*Exercise prompt*: Pull out every line in the data that has the string "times" in it.

### Dataset extract

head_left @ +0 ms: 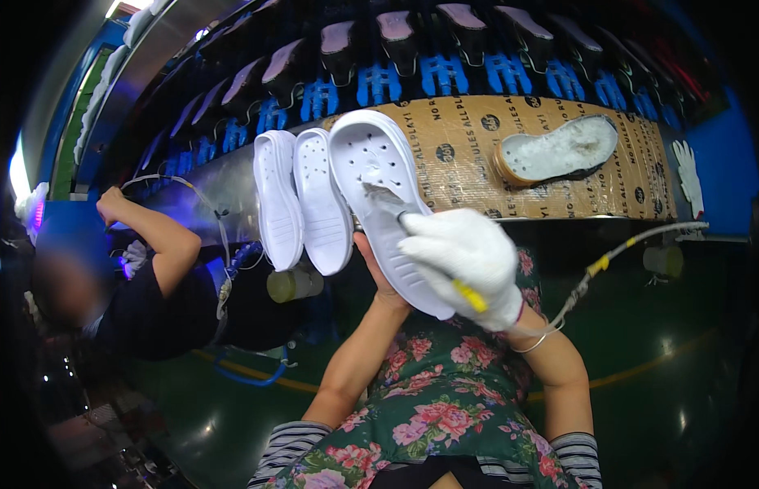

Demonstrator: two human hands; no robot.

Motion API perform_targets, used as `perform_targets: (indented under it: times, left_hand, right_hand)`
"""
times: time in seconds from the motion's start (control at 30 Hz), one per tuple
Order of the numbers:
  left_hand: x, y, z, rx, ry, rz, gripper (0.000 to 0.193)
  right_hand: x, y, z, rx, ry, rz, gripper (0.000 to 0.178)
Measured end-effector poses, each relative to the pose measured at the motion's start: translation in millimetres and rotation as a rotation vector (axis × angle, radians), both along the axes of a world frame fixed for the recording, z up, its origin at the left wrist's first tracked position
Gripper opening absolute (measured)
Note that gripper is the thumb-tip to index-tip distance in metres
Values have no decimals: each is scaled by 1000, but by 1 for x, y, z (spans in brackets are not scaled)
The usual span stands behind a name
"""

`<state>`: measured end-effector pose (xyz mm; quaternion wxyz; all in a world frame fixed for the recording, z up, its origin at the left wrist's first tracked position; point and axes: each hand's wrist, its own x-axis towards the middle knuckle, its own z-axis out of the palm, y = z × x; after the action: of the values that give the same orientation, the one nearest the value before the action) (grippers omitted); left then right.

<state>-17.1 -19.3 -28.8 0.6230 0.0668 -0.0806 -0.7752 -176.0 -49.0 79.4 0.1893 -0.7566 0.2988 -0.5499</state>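
Observation:
A white shoe sole [370, 153] with small holes in its inner face is tilted up in front of me. My bare left hand [378, 273] grips its left edge from below, the fingers partly hidden behind it. My right hand [469, 261], in a white glove, is closed around a brush [385, 198], whose bristles rest on the inside of the sole. Two more white soles, one at the far left [277, 200] and one beside it [321, 200], lie side by side on the bench's edge.
Printed brown cardboard [445, 175] covers the bench. On it lies a sole-shaped holder [503, 165] with whitish, foamy-looking contents. Behind run several dark shoe uppers [337, 53] on blue supports [379, 80]. A white glove [688, 179] lies right; a cable [587, 281] reaches my right wrist. Another person's arm [163, 224] is left.

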Motion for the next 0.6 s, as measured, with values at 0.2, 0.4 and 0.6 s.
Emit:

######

*Answer area*:
Motion API perform_targets, used as `perform_targets: (indented under it: times, left_hand, right_hand)`
times: time in seconds from the motion's start (control at 30 Hz), one per tuple

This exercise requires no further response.